## Your goal
Pictures do not belong in the copy. Write out exactly the lines from the one containing "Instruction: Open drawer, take" through the end of the data.
Data excerpt: Begin
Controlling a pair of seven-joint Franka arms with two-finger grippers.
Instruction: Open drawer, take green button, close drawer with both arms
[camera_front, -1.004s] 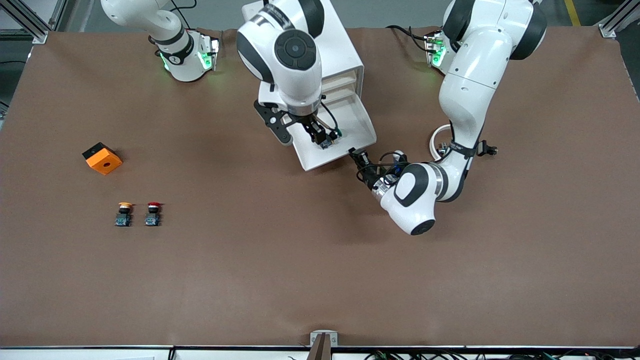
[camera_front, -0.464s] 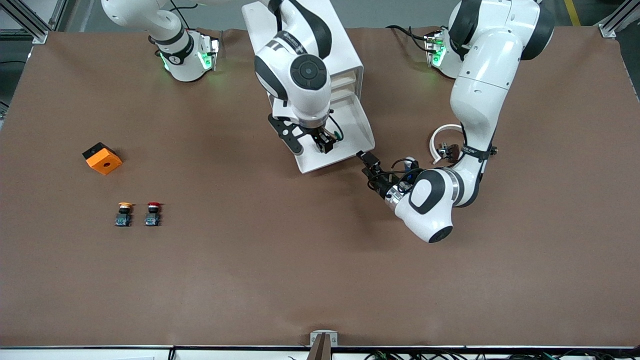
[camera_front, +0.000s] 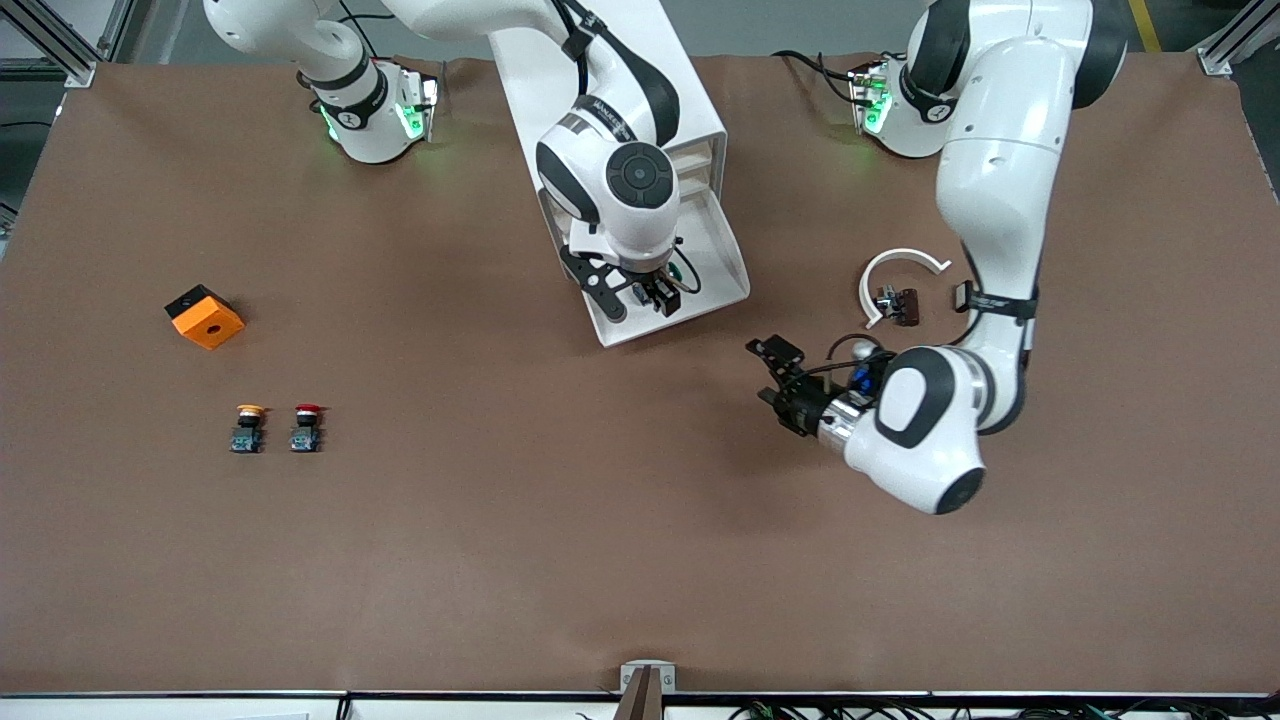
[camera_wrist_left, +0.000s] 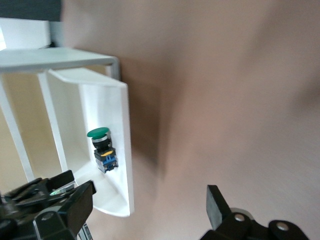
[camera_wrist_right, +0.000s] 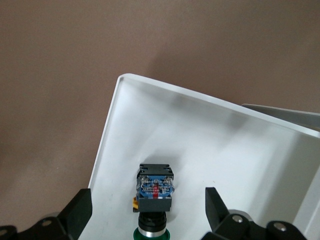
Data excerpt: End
## Output below
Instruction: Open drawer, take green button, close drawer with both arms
[camera_front, -1.004s] 
[camera_front, -0.464s] 
[camera_front, +0.000s] 
[camera_wrist_left, +0.000s] 
[camera_wrist_right, +0.000s] 

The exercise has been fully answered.